Performance work should start with evidence. Before changing code, decide what is actually slow: latency, throughput, allocations, CPU, database time, lock contention, cold start, serialization, network calls, model latency, or queue depth.
Different problems need different tools. Use traces to understand request paths, metrics to see trends, counters to inspect runtime pressure, logs to explain rare cases, profilers for CPU and allocations, and focused benchmarks for small code paths. In .NET, that usually means starting with dotnet-counters for System.Runtime counters such as GC pressure, allocation rate, CPU, lock contention, and ThreadPool queue length. Use dotnet-trace when you need a CPU trace instead of another guess.
This matters because many “obvious” optimizations move the cost instead of reducing it. Caching can increase memory pressure. Parallelism can saturate dependencies. Async wrappers can hide CPU work. A faster query can still return too much data. A smaller prompt can make a model less reliable.
Measure the baseline, make one change, then measure again with the same scenario. If the change does not move the metric you care about, remove it.
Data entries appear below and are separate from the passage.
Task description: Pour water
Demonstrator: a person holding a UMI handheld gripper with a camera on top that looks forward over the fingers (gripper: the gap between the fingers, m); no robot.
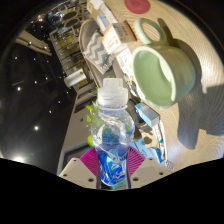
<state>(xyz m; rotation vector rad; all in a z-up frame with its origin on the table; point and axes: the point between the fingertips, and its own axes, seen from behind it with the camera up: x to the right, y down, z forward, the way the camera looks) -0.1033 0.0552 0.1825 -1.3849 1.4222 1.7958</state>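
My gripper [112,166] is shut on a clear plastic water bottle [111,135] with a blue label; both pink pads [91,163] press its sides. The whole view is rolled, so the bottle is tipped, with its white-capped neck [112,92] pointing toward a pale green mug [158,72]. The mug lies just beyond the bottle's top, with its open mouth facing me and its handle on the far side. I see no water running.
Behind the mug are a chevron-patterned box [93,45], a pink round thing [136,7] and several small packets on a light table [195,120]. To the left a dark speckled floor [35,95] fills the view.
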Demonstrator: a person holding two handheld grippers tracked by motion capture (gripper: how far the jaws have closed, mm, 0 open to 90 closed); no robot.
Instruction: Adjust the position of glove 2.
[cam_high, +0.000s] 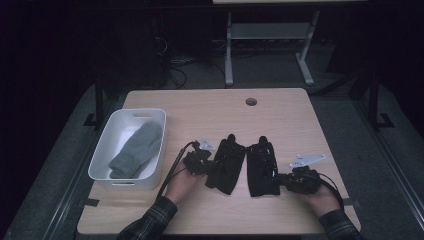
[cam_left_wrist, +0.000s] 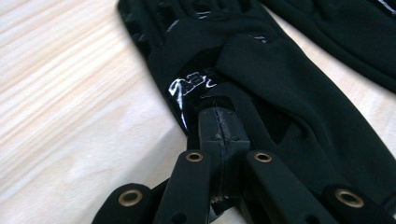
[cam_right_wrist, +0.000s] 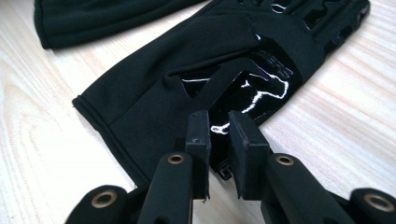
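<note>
Pinching the left black glove (cam_high: 226, 163) at its edge in my closed left gripper (cam_left_wrist: 219, 122); my right gripper (cam_right_wrist: 219, 128) stands narrowly parted over the right black glove (cam_high: 261, 166); grey mitten (cam_high: 138, 149) lies in the white bin (cam_high: 102, 147); both gloves remain mid-table, unbinned.

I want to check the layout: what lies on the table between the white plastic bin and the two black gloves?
In the high view, the left gripper lies between the white plastic bin and the two black gloves.
</note>
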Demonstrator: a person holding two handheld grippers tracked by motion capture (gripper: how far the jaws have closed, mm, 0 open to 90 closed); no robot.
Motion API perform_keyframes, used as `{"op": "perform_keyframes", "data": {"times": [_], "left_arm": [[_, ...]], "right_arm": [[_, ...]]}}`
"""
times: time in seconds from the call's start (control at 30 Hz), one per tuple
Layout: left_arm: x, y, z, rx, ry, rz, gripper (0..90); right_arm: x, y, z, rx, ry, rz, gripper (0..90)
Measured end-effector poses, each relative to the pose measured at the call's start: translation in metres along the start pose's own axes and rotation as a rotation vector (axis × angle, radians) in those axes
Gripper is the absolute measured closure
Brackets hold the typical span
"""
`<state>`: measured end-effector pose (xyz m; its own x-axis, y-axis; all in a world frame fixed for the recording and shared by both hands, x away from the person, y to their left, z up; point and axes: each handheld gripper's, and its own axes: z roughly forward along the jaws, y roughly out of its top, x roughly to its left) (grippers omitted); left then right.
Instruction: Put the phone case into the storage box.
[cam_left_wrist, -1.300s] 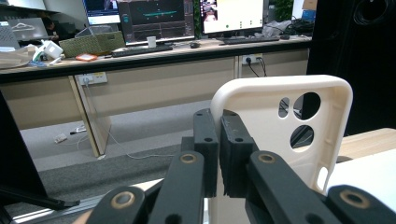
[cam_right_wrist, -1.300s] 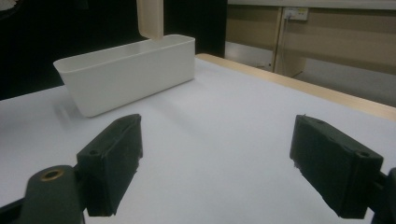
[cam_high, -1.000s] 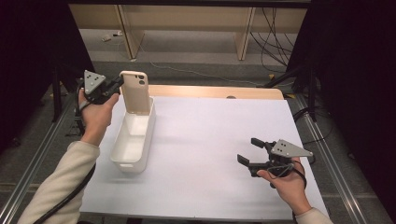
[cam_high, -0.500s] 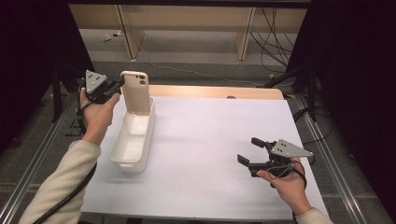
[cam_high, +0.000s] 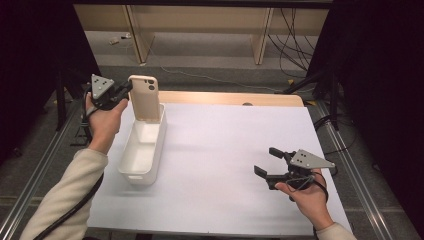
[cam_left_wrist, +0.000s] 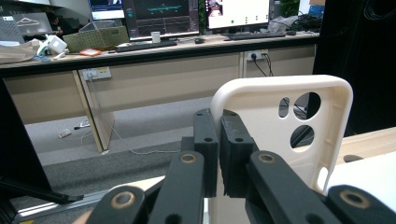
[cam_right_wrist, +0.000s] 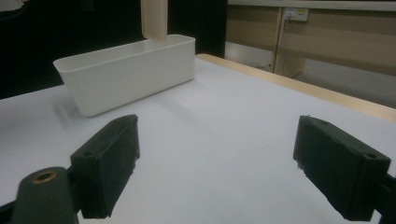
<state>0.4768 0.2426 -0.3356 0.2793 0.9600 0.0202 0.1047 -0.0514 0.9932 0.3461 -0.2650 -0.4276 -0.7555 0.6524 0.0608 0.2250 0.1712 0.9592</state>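
Note:
A cream phone case stands upright over the far end of a white bin. My left gripper is shut on the case's left edge. In the left gripper view the two black pads pinch the rim of the case, whose camera cut-outs show at the right. My right gripper rests low over the white table at the front right, jaws open with nothing between them. The right gripper view looks across the table at the bin with the case above its far end.
A white sheet covers the table; a strip of wooden edge runs along the back. Metal rails flank both sides. Desks with monitors and cables stand beyond the table.

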Motion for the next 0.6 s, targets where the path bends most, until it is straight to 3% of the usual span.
{"op": "perform_keyframes", "data": {"times": [0.33, 0.43, 0.6], "left_arm": [[-0.0017, 0.0002, 0.0051, 0.005, 0.004, 0.001, 86.2], [-0.0016, -0.0003, 0.0052, 0.019, 0.036, -0.007, 86.2], [-0.0011, -0.0009, 0.0075, 0.020, 0.035, -0.009, 86.2]], "right_arm": [[-0.0001, -0.0001, 0.0000, 0.000, 0.000, 0.001, 15.7], [0.0004, 0.0002, -0.0004, 0.000, 0.001, 0.011, 15.7], [-0.0001, 0.0000, -0.0001, 0.001, -0.001, 0.002, 15.7]]}}
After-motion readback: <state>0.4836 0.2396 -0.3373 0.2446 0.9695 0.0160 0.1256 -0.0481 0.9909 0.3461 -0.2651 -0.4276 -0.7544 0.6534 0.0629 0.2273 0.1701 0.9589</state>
For application code, prefer production-like measurements over tiny synthetic examples. For library or hot-path code, use BenchmarkDotNet to isolate the operation and compare one change at a time:
using BenchmarkDotNet.Attributes;
[MemoryDiagnoser]
public class CsvFirstFieldBenchmark
{
private const string Data = "value1,value2,value3";
[Benchmark(Baseline = true)]
public int UsingSplit() => Data.Split(',')[0].Length;
[Benchmark]
public int UsingSpan()
{
ReadOnlySpan<char> span = Data;
return span[..span.IndexOf(',')].Length;
}
}
[MemoryDiagnoser] matters because the faster-looking version may still allocate too much. Baseline = true makes the comparison explicit. The goal is not to make every decision heavy. The goal is to stop optimizing the part that only felt suspicious in review.